* What the task requires:
From the data below, return the exact lines starting at the line containing "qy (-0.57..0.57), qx" and ending at the line containing "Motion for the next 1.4", both included, and nothing else.

Collected data
◆ ◆ ◆ ◆

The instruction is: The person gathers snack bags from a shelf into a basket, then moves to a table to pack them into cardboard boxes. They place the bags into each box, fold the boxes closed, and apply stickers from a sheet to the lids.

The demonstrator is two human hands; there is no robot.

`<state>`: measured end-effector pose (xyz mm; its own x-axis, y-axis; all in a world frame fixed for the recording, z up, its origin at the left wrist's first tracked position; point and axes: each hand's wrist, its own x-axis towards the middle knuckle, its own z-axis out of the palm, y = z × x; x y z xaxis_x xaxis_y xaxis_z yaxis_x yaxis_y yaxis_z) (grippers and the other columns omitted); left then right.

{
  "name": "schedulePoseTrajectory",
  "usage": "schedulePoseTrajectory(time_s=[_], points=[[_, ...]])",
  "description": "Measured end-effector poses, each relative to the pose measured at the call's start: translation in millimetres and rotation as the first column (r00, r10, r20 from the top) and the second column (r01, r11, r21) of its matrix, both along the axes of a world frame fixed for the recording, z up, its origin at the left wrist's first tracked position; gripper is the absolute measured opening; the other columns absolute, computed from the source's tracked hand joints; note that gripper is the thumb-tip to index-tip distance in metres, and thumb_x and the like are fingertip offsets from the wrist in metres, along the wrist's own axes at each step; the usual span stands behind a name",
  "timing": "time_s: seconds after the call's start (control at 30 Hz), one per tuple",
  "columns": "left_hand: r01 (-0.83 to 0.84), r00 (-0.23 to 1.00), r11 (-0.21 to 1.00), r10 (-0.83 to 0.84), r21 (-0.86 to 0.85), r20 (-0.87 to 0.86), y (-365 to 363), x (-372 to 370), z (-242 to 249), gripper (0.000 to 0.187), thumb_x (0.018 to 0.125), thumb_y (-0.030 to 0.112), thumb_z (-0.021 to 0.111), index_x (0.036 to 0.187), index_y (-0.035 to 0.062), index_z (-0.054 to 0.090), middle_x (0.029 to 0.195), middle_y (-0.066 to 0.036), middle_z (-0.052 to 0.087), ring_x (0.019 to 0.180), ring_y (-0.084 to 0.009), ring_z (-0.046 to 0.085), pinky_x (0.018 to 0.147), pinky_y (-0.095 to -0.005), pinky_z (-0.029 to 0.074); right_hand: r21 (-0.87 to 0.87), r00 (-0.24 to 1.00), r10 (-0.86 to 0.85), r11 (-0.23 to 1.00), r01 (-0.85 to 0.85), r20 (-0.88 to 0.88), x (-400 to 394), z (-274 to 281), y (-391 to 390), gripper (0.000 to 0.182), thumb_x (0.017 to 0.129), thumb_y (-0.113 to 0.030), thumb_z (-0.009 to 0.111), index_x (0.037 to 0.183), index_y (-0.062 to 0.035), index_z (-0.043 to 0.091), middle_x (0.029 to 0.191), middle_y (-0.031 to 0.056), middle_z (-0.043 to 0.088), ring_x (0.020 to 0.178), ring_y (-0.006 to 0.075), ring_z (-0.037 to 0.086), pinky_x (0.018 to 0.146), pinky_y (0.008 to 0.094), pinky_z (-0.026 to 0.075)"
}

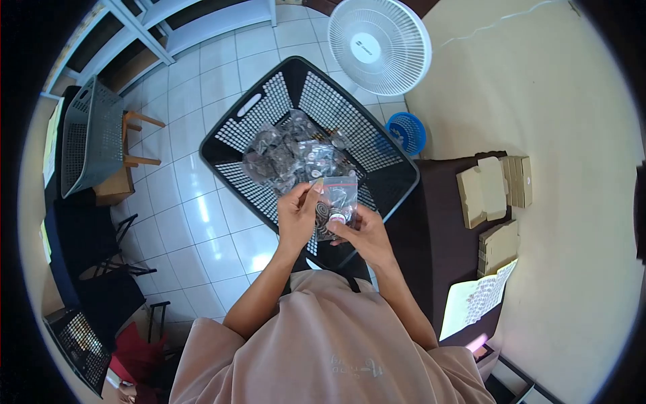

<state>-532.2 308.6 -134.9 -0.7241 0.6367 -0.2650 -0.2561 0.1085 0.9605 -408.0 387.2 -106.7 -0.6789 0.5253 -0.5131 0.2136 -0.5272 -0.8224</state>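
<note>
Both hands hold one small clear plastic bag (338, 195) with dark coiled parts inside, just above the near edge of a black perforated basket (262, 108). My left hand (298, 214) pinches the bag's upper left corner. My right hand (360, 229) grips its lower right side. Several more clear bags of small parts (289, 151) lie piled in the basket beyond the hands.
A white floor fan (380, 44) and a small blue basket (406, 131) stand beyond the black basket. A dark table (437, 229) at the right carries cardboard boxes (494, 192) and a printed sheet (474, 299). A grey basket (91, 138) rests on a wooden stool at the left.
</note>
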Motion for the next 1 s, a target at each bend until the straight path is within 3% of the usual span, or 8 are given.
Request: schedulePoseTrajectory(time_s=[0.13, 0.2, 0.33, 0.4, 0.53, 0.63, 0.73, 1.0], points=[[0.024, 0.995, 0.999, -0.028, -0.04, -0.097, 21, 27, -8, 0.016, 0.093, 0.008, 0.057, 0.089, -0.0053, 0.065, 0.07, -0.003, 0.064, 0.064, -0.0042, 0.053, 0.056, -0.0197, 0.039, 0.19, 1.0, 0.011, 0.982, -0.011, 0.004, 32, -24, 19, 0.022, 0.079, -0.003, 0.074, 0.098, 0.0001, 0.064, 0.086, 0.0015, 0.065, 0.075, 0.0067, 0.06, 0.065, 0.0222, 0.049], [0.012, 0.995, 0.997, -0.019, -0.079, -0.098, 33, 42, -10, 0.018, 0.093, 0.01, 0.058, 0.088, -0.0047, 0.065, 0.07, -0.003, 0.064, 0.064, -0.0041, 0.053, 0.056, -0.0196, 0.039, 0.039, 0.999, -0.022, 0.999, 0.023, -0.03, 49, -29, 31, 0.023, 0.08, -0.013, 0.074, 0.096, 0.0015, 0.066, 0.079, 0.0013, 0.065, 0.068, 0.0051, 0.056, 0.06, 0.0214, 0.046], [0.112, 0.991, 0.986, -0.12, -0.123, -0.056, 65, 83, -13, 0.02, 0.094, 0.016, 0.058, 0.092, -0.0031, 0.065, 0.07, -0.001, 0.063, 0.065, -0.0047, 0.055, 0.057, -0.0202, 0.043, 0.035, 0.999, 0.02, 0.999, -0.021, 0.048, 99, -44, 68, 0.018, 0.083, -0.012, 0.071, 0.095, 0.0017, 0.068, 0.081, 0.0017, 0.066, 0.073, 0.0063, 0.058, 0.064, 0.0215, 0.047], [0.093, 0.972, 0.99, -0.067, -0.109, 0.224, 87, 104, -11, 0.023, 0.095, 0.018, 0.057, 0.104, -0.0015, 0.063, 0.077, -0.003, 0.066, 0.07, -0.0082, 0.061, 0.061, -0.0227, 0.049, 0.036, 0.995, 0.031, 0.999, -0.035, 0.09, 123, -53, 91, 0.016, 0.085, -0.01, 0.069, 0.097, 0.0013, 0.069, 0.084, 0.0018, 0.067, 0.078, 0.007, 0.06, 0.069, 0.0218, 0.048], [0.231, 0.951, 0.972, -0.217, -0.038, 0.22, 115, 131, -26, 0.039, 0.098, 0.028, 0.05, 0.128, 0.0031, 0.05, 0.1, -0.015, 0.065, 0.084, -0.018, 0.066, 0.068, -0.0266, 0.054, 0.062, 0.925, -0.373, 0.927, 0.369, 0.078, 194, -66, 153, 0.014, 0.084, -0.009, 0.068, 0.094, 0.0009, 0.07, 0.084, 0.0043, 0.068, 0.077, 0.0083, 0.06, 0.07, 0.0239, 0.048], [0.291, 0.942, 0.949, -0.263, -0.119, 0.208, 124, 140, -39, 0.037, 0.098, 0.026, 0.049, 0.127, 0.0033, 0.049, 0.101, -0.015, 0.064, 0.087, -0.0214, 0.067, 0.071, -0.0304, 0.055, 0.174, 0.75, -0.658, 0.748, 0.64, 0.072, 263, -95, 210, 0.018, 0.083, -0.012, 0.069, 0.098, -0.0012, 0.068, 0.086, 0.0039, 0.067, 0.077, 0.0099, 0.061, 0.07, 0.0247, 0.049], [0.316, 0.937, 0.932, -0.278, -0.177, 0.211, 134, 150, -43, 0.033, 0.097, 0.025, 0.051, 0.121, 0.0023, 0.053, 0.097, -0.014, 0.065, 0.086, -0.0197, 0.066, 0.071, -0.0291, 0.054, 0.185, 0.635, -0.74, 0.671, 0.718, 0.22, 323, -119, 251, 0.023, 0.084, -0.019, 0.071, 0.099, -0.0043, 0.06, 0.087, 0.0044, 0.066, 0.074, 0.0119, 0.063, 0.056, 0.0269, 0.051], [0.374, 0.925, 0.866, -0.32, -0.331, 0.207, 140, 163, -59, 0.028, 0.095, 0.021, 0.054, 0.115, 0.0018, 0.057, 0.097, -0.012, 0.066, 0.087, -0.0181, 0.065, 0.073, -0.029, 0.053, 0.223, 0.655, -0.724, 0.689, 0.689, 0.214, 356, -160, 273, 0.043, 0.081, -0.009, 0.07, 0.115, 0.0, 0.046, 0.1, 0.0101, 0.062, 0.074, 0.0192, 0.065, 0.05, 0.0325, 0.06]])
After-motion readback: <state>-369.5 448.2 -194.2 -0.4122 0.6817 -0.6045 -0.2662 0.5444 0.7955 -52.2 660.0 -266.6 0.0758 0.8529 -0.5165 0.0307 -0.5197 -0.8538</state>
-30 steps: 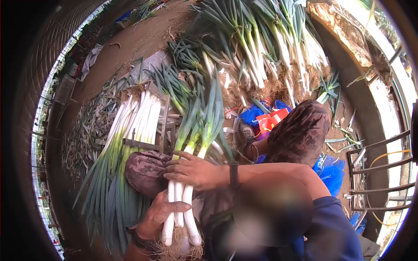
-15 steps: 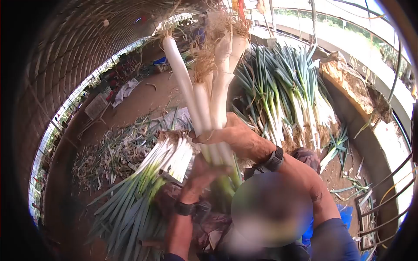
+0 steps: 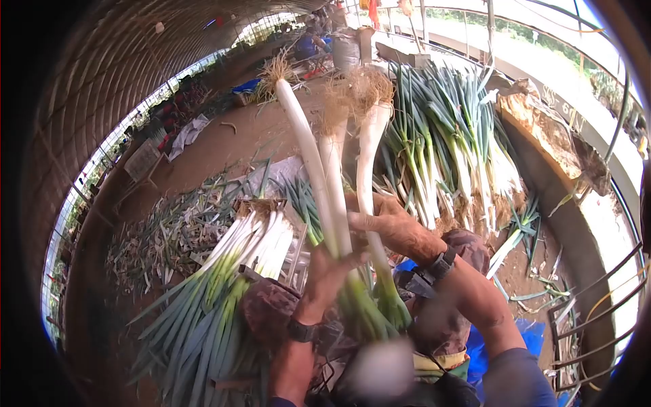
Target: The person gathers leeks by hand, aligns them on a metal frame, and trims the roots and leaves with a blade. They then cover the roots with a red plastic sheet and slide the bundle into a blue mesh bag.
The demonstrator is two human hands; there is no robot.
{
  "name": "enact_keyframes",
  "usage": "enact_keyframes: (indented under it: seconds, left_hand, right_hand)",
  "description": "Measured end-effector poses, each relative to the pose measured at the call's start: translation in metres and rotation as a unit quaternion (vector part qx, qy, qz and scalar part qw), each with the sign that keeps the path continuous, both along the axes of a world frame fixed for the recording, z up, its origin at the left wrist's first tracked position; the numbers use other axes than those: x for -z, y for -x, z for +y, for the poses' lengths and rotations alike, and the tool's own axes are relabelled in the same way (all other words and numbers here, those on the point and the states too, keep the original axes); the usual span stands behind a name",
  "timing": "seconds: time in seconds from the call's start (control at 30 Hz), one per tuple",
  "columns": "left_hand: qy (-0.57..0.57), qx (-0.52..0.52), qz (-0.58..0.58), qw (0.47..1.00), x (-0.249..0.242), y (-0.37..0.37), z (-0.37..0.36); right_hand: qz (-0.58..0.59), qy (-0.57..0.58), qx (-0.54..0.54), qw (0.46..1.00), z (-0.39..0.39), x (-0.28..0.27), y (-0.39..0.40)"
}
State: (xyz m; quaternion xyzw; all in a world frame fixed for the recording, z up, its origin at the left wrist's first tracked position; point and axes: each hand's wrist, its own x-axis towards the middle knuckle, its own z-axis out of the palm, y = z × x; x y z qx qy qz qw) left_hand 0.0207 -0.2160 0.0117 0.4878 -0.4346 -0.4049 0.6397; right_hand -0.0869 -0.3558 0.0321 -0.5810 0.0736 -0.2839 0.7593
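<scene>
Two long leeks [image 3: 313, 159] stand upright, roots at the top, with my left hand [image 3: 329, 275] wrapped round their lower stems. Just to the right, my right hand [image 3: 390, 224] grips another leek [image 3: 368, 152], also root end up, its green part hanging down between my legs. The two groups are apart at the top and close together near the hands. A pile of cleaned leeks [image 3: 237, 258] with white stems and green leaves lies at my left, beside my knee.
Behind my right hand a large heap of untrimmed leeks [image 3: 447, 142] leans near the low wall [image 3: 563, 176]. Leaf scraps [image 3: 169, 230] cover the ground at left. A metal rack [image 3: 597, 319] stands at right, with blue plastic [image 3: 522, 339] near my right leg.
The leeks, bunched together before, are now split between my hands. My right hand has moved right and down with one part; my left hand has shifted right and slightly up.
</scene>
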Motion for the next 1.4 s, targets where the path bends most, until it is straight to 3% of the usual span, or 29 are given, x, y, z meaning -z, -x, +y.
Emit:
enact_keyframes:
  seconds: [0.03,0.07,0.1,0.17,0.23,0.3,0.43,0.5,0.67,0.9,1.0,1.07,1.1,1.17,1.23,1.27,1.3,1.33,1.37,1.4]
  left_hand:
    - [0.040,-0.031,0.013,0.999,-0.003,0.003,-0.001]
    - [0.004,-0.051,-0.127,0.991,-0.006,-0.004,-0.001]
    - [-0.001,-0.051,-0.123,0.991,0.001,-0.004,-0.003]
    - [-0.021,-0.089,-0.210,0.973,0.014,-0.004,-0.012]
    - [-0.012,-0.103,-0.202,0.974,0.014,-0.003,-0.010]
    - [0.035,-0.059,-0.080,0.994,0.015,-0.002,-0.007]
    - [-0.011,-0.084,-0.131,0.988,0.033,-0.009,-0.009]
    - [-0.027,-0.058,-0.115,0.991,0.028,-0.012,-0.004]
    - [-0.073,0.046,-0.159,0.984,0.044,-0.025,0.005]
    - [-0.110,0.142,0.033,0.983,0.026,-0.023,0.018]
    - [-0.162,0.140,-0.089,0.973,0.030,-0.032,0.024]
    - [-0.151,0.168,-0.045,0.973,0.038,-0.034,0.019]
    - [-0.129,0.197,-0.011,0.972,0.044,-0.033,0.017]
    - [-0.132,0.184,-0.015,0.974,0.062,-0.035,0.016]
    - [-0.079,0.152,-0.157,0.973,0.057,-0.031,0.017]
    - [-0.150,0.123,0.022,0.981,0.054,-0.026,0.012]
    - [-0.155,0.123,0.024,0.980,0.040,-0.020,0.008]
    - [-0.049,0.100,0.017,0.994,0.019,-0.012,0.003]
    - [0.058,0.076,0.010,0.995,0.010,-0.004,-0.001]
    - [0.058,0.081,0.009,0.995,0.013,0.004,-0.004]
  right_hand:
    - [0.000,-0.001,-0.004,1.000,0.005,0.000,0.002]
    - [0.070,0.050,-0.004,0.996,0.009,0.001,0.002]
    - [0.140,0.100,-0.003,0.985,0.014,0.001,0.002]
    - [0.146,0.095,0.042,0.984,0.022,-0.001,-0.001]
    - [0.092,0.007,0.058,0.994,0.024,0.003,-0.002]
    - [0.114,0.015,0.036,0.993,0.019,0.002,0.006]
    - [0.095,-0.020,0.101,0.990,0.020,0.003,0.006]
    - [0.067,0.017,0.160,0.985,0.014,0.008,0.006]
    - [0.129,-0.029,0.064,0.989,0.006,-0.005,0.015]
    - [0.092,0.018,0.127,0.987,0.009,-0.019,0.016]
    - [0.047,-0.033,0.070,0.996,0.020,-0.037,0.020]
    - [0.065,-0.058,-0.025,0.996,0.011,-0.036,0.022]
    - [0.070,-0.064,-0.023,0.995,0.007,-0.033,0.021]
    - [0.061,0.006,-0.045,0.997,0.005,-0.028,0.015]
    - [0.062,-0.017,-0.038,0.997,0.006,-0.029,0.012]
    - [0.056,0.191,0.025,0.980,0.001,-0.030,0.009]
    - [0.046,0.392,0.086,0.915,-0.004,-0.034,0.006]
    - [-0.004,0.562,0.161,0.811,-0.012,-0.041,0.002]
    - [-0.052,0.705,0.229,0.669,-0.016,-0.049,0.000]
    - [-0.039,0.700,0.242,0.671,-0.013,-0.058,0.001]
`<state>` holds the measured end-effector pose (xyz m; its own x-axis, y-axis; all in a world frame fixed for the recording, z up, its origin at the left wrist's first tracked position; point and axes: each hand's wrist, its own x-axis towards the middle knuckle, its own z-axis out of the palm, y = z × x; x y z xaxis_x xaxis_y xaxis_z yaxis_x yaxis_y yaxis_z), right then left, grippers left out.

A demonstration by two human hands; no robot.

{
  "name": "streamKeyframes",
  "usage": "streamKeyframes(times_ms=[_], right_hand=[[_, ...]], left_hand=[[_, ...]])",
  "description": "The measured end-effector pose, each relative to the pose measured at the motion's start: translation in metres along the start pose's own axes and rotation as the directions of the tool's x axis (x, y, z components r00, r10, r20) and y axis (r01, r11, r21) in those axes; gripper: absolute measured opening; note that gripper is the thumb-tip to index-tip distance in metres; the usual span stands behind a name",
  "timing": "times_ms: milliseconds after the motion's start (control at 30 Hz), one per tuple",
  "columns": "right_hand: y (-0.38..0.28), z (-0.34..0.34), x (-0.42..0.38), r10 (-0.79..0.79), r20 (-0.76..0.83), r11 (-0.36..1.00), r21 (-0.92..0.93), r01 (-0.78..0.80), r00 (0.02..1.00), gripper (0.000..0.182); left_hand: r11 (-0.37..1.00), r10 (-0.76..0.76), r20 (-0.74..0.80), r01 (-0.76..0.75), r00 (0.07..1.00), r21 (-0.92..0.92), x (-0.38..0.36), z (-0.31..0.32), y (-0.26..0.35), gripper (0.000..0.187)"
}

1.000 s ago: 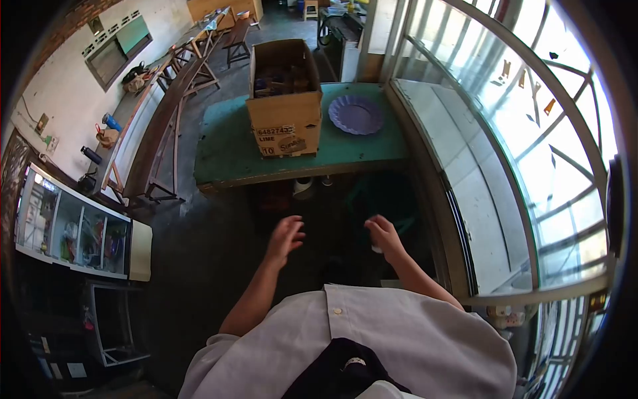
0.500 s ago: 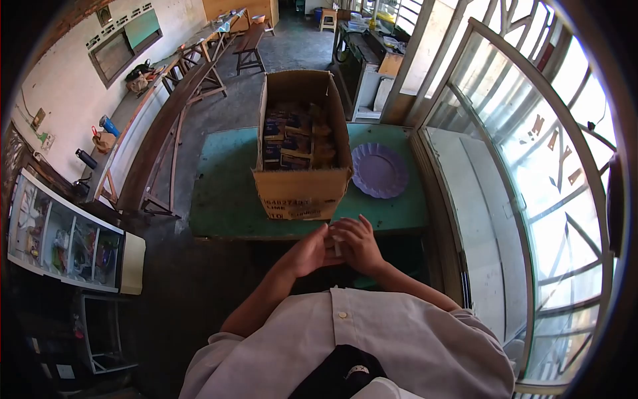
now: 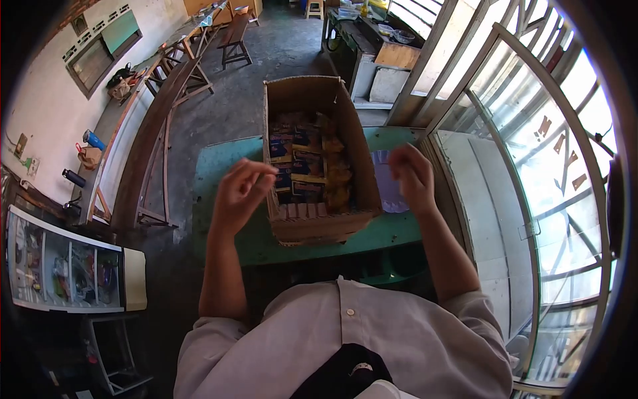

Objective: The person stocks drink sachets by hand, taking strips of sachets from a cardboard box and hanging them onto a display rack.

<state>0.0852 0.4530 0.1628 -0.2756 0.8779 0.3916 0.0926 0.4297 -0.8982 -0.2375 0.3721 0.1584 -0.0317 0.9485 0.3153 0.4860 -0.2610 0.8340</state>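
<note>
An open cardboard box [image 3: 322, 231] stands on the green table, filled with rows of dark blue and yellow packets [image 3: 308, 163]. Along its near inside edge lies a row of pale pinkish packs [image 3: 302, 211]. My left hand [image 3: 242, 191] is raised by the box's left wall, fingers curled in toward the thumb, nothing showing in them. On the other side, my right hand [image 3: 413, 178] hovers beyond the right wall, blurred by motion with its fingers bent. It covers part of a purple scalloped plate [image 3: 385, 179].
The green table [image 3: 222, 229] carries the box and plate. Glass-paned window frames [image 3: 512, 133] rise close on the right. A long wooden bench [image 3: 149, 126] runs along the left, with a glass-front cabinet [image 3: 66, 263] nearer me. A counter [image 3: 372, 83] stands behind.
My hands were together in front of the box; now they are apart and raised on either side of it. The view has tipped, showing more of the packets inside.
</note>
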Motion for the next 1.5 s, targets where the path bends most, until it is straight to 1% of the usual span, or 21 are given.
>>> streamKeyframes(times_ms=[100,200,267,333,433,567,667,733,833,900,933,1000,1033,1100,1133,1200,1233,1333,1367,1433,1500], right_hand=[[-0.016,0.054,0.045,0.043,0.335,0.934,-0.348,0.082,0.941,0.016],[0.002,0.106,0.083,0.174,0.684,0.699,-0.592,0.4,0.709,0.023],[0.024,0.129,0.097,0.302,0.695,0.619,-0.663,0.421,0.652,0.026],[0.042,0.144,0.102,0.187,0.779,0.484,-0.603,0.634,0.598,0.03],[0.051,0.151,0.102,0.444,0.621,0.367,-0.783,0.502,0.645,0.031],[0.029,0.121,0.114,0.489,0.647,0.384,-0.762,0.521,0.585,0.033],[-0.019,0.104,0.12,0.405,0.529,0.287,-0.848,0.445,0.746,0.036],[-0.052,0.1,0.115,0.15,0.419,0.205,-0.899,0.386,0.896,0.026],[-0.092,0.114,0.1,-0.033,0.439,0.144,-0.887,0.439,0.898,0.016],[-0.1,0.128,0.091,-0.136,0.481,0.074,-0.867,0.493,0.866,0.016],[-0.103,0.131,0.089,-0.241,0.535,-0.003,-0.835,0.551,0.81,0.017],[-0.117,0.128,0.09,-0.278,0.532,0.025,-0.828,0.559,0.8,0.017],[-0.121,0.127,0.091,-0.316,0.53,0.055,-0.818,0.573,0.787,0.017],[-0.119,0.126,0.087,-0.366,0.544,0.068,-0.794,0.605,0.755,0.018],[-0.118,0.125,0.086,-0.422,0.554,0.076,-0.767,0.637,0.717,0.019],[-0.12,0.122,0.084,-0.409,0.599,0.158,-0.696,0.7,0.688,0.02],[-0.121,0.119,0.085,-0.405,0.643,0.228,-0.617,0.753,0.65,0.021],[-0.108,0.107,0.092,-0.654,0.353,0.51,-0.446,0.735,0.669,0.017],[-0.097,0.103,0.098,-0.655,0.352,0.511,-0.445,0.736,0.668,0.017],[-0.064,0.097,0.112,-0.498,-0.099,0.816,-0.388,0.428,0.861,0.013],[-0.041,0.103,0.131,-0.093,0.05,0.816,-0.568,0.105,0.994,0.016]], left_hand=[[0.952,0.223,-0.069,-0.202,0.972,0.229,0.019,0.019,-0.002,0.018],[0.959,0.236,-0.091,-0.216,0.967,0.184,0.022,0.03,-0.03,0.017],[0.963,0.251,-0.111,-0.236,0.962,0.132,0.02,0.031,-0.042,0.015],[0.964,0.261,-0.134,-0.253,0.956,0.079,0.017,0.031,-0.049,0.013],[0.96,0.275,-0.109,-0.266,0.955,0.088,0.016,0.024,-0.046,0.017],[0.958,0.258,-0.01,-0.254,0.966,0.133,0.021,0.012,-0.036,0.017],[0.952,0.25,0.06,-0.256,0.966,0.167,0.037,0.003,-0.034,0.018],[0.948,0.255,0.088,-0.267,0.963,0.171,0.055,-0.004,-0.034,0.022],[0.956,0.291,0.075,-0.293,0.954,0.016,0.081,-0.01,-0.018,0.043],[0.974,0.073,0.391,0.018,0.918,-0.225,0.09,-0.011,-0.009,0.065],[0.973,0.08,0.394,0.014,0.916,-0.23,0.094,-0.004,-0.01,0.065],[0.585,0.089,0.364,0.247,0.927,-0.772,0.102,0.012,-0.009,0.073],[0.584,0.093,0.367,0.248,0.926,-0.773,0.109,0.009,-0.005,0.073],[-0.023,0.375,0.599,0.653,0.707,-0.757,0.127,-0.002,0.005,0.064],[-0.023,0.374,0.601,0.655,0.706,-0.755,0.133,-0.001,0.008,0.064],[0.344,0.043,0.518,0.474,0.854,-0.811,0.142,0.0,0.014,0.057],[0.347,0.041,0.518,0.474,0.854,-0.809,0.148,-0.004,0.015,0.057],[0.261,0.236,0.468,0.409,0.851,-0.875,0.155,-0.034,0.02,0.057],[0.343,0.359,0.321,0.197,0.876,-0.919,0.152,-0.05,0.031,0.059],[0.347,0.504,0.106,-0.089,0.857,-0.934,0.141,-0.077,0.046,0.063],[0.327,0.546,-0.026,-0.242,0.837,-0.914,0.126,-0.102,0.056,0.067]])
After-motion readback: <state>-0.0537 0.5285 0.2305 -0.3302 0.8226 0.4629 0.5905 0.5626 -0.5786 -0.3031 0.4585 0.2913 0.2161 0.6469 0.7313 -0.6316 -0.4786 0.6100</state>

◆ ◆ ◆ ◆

* Exercise result:
  "columns": "left_hand: qy (-0.57..0.57), qx (-0.52..0.52), qz (-0.58..0.58), qw (0.47..1.00), x (-0.249..0.242), y (-0.37..0.37), z (-0.37..0.36); right_hand: qz (-0.58..0.59), qy (-0.57..0.58), qx (-0.54..0.54), qw (0.46..1.00), z (-0.39..0.39), x (-0.28..0.27), y (-0.39..0.40)"
}
State: (xyz m; quaternion xyzw; all in a world frame fixed for the recording, z up, its origin at the left wrist's first tracked position; point and axes: each hand's wrist, its own x-axis towards the middle knuckle, its own z-axis out of the palm, y = z × x; x y z qx qy qz qw) left_hand 0.0207 -0.2160 0.0117 0.4878 -0.4346 -0.4049 0.6397; right_hand -0.0869 -0.3558 0.0321 -0.5810 0.0736 -0.2839 0.7593
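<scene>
Two long leeks [image 3: 313, 159] stand upright, roots at the top, with my left hand [image 3: 329, 275] wrapped round their lower stems. Just to the right, my right hand [image 3: 390, 224] grips another leek [image 3: 368, 152], also root end up, its green part hanging down between my legs. The two groups are apart at the top and close together near the hands. A pile of cleaned leeks [image 3: 237, 258] with white stems and green leaves lies at my left, beside my knee.
Behind my right hand a large heap of untrimmed leeks [image 3: 447, 142] leans near the low wall [image 3: 563, 176]. Leaf scraps [image 3: 169, 230] cover the ground at left. A metal rack [image 3: 597, 319] stands at right, with blue plastic [image 3: 522, 339] near my right leg.
The leeks, bunched together before, are now split between my hands. My right hand has moved right and down with one part; my left hand has shifted right and slightly up.
</scene>
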Motion for the next 1.4 s, targets where the path bends most, until it is straight to 3% of the usual span, or 29 are given, x, y, z meaning -z, -x, +y.

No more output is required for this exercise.